Not worth the money!! I have a bottle I'm finishing up right now and will never buy it again. The brand I'm using is put out by Max Muscle.
Thanks!!


----------



## x_muscle (Feb 8, 2004)

many people say its worthless, but i tell you it gives me  pumps better than creatine or even PHs. many of the people that tell you its worthless hasnt even try it


----------



## ghost (Feb 9, 2004)

I may try some arginine down the line. I have read that it gives similar effects and costs a lot less tan NO2. Have read very few positive threads on this product but that could be that most people are writing based on what they have heard instaed of poersonal experience.


----------



## grf74 (Feb 16, 2004)

I used NO2 by EAS. For it me it work great as far as energy and strength go. Pumps, nah, no difference, I get a better look using creatine. I loved the energy, cuz if there is one thing I look for is something to give me more energy. Anyway, creatine has been the best for that too. 
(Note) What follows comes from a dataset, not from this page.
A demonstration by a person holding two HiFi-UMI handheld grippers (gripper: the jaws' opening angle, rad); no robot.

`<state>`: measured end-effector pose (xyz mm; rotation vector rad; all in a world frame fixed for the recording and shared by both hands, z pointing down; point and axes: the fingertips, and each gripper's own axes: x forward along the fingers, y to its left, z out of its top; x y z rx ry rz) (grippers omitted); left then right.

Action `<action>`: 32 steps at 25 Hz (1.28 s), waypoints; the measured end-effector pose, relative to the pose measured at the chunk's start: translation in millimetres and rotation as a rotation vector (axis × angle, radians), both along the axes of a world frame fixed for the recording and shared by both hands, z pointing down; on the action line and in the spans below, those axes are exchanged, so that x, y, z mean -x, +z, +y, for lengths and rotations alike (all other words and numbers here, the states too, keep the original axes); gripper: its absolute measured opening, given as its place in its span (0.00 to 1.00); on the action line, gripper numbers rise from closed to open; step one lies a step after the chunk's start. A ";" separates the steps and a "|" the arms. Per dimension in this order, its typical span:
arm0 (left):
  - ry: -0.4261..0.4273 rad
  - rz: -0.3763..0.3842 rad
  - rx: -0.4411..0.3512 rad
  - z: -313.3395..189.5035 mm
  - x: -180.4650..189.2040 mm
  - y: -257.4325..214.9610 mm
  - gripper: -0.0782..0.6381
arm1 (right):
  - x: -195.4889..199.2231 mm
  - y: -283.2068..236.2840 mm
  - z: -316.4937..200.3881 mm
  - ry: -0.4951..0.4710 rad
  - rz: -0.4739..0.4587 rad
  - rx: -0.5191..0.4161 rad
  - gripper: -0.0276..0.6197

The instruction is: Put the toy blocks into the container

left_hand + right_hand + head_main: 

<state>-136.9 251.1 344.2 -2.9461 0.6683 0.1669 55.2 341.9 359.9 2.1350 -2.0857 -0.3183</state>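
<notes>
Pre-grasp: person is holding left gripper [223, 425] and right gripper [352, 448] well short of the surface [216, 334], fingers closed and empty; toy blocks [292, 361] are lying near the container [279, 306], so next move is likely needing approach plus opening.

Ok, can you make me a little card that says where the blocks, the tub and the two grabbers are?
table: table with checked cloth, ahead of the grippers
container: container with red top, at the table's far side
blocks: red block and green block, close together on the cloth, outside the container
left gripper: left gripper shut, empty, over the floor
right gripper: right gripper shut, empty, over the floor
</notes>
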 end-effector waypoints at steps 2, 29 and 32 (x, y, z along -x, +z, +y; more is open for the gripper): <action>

When cycling off creatine though, I try different things. I tried Twin Labs, Nitrate Fuel...worthless. I am now trying just GNC ArginMax, a much cheaper solution. I have only been taking bout 3g though, and I have seen a post here suggesting 3 in the morn, and 3 more later. So, I think I will up my dosage. I can't tell you how it has been yet, only been on it for a little more than a week, and have only been off creatine for a week now, I willo update later somewhere in the forums.


----------



## BruceWayNE (Feb 16, 2004)

Definitely wasted my time. But I got it from gnc so I took it back and got some protein, good thing I didn't waste my money!


----------



## titans1854 (Feb 16, 2004)

anything you buy from gnc is a waste of money. buy your supps off the net.


----------



## Budz08 (Feb 16, 2004)

i was on it for quite some time and I never noticed any positive effects because of the NO2. I was on it for about 2 months and then i stopped taking it and there is no difference in my appearance of my training at all.


----------



## Budz08 (Feb 16, 2004)

***no difference in my apperance OR my training at all


----------



## criticalmass_12 (Feb 26, 2004)

worthless

the only thing it did for me was make the veins on my cock bigger LMAO
(literally)


----------



## camarosuper6 (Feb 26, 2004)

I actually bought the MRI 80 dollar GNC version and did EXACTLY what they in their cute little 1$ book.  Even though I read it was a crock, I had to try for myself.

It did absolutely NOTHING.


----------



## titans1854 (Feb 27, 2004)

> _*Originally posted by camarosuper6 *_
> I actually bought the MRI 80 dollar GNC version and did EXACTLY what they in their cute little 1$ book.  Even though I read it was a crock, I had to try for myself.
> 
> It did absolutely NOTHING.



No2 companies probably make all their money on first time users that just want to try it out cause there will be like 1 in 5 people that say it's great.


----------



## criticalmass_12 (Feb 27, 2004)

hehehe probability, love college stat class DAYUM...


----------



## TrojanMan60563 (Mar 18, 2004)

I've been taking 10 pills of NO2 everyday and 3mg of methyldienolone per day for less then a week and I don't know what is actually doing what, but I notice more energy, my muscles feel and look more dense almost like being pumped all day, and my cock appears to be getting bigger. Like a permanant chubby. I also get really hot like i'm on some kind of thyroid pills. I sweat just sitting still almost all day. So I've had to up my water intake to almost 2 gallons a day to make sure I don't dehydrate.


----------



## brodus (Mar 19, 2004)

Just my call, but M-dien is infinitely stronger than any No2 product, and at 3mg a day, you're dick isn't the only thing that's going to get bigger.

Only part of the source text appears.